D. S. – Le CGPLP dispose d’un ensemble de moyens significatifs. Tout d’abord nous sommes une autorité administrative indépendante. Ce qui fait que la parole du CGLPL est entièrement libre. Comme j’ai déjà eu l’occasion de le dire, je n’ai pas été nommée pour plaire au pouvoir politique ni pour plaire à quiconque d’ailleurs.

Concrètement, nous sommes une équipe constituée de soixante-six personnes, au sein de laquelle on trouve des contrôleurs permanents, des chefs de mission qui partent sur le terrain quinze jours tous les mois à la tête d’une équipe. Pendant ces quinze jours, mes collègues sont confrontés à des réalités difficiles. En ce qui me concerne, je vais autant que je peux sur site.

Parfois on peut observer des modes de gestion et des conditions de traitement qui nous rassurent un peu. Malheureusement le plus souvent nous sommes confrontés à des situations qui nous effraient, qui nous révoltent et qui nous donnent l’occasion de proposer de profonds changements. Toute notre activité est publique. Après chaque visite nous produisons un rapport. J’essaie de peser de toutes mes forces pour qu’il soit rendu le plus rapidement possible. Nous avons d’ores et déjà réussi à raccourcir certains délais.

Enfin, par ordre croissant de gravité, nous disposons de modes d’interpellation des pouvoirs publics tels que la lettre au ministre quand la situation nous paraît grave et qu’elle doit être soulignée, les recommandations simples et les recommandations d’urgence. Dans ce dernier cas, les ministres sont obligés de nous répondre ce qui peut parfois les embarrasser. C’est pour cela que je dis que notre institution n’est pas là pour plaire. Dernièrement, nous avons semble-t-il agacé le ministre de l’Intérieur en faisant part de nos réflexions sur les gardes à vue liées aux manifestations contre la réforme des retraites.

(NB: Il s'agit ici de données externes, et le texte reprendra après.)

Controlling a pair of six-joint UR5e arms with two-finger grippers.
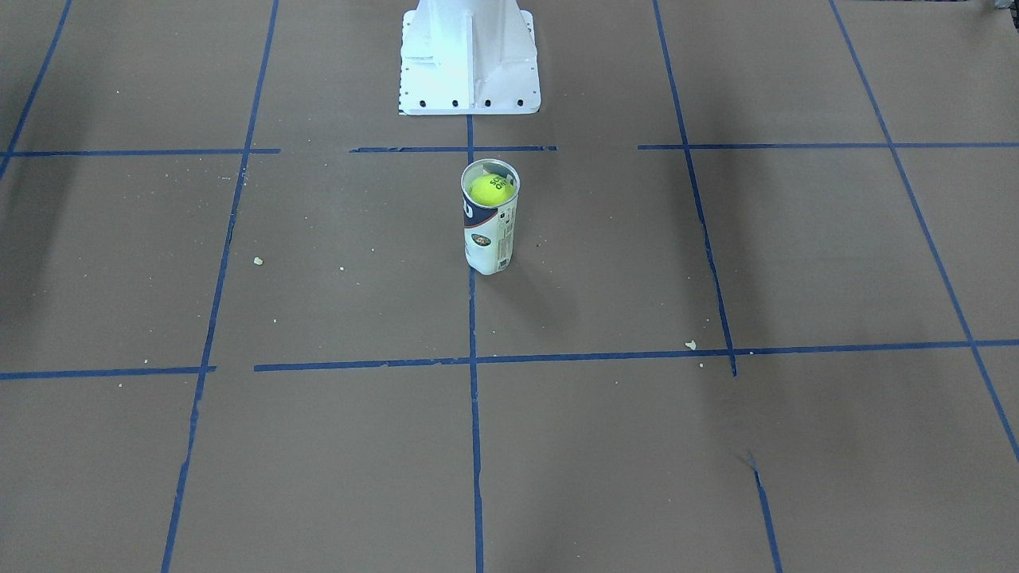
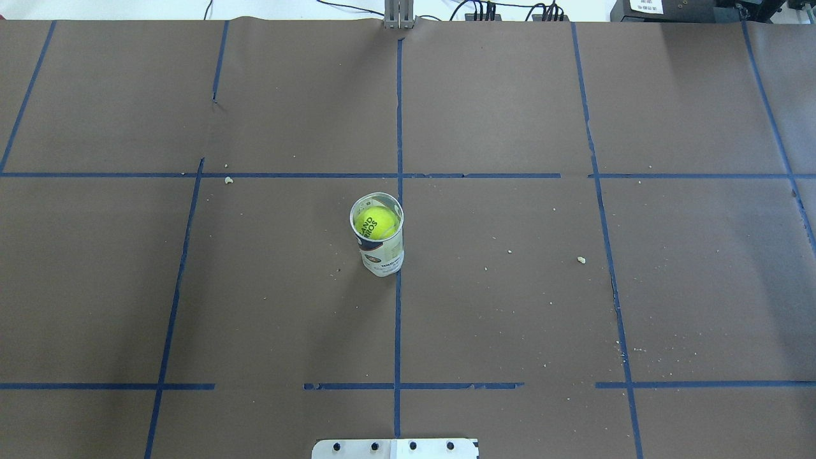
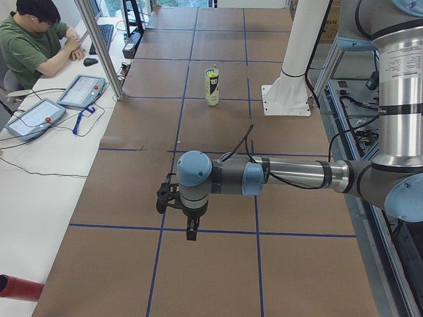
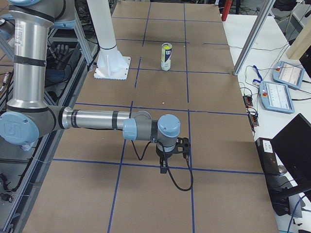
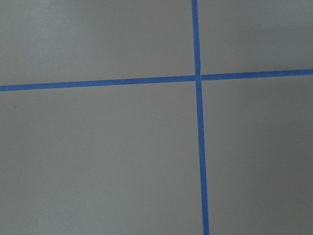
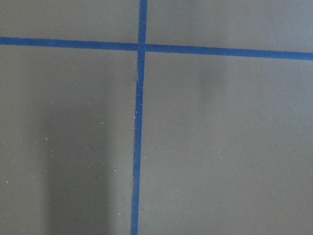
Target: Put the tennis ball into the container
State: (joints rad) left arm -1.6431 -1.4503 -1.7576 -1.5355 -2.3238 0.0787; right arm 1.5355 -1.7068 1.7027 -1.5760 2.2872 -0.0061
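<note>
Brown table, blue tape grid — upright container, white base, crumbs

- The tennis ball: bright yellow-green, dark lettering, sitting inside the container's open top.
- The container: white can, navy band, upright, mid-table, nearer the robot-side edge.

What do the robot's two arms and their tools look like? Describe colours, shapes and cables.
The left arm and right arm are silvery metal tubes joined by rounded joints with pale blue caps. Each ends in a small black tool: left tool, right tool. A thin black cable loops out near each wrist.
</note>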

LVSL – Comment êtes-vous amenée à contrôler telle ou telle structure psychiatrique ou pénitentiaire ? Qui vous saisit ? Les patients, l’administration pénitentiaire ?

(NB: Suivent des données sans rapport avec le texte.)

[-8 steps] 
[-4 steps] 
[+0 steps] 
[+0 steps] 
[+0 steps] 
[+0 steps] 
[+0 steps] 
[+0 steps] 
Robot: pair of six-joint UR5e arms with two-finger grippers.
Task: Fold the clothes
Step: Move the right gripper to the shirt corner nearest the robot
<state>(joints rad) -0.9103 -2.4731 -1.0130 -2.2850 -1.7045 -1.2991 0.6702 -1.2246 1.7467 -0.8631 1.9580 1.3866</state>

D. S. – Tout d’abord, il y a les endroits que nous n’avons pas visités depuis longtemps. Ensuite, il y a les endroits qui nous sont signalés par les lettres. Par exemple, des lettres des patients, des détenus, de leurs proches, des associations, des visiteurs de prison. Nous intervenons le plus rapidement possible et sans prévenir.

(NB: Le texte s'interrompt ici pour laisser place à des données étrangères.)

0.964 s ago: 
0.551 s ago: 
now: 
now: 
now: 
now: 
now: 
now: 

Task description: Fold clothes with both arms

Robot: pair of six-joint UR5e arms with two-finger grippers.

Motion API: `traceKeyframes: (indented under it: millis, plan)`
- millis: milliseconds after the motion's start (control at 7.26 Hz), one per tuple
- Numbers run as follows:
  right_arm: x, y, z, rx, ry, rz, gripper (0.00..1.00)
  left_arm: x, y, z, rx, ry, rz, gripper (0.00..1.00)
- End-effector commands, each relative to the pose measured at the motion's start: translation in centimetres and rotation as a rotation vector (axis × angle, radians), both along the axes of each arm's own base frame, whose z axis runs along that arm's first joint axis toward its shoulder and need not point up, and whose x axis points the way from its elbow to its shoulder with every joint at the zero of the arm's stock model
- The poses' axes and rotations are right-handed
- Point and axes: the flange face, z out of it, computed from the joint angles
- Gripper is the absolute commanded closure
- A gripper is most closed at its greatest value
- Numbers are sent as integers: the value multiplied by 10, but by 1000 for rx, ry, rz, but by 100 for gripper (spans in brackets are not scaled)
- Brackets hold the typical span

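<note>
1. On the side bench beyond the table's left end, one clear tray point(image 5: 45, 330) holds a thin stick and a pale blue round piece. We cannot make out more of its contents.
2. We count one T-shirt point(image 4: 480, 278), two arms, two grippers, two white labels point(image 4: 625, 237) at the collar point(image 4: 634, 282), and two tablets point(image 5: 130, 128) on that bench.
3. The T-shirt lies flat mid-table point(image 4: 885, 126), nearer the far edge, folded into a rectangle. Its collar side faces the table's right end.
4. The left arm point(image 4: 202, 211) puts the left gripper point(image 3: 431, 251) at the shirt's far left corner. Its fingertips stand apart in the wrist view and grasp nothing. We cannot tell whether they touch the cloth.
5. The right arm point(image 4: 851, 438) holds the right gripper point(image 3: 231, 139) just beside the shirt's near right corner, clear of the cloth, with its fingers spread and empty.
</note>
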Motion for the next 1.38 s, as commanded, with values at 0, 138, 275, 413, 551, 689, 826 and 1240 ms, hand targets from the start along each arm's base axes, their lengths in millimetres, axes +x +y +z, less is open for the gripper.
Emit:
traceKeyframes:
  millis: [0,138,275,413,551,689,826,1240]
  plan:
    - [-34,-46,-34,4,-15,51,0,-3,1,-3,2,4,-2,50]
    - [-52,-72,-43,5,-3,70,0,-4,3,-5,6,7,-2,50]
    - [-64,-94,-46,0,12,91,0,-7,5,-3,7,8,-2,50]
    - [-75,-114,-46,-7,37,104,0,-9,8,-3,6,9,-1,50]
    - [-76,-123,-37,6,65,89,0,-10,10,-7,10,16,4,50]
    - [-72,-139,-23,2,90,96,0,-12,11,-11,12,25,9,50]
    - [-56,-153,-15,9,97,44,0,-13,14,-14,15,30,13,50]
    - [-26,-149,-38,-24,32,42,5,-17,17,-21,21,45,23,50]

LVSL – Et c’est une pratique systématique de ne pas prévenir les établissements ?

D. S. – Oui, sauf dans certains hôpitaux. Dans certains cas, il est nécessaire de prévenir parce qu’il peut y avoir des contextes dramatiques dans lesquels il faut à tout prix éviter de faire dysfonctionner le service. La problématique des déserts médicaux est également critique dans le secteur psychiatrique. Dans les hôpitaux où l’on traverse des services où il y a moins de 30 % de soignants, il y a forcément des conséquences sur la qualité de la prise en charge des patients et notre présence ne doit pas constituer un problème supplémentaire. Dans tout autre cas, nous ne prévenons jamais. Dans les prisons, nous ne prévenons jamais de notre venue.

LVSL – On vous connaît pour vos prises de position critiques sur les prisons et notamment sur la surpopulation carcérale. Qu’en est-il de la psychiatrie publique ? Quel regard portez-vous sur la situation actuelle des établissements hospitaliers et médico-sociaux en psychiatrie ?

D. S. – Il faut considérer ces situations dans leur ensemble. Si vous y pensez bien les racines du problème se forment dès l’enfance. Une proportion considérable des gens que l’on retrouve sur les bancs des comparutions immédiates ou en prison sont des gens jeunes qui sont passés par les centres éducatifs fermés, les centres pour enfants, mais qui avant venaient de l’aide sociale à l’enfance et qui avaient été placés dans des foyers. Des foyers qui, bon sang, ne sont pas ce qu’ils devraient être, parce que dans notre pays, les familles d’accueil, les foyers, la jeunesse en difficulté, ne bénéficient pas de tout le soin et l’attention que la communauté nationale leur doit. D’autre part, ces espaces sont très mal contrôlés. Je rappelle au passage que les enfants enfermés bénéficient de trois quarts moins d’heures de cours d’enseignement que leurs camarades du dehors.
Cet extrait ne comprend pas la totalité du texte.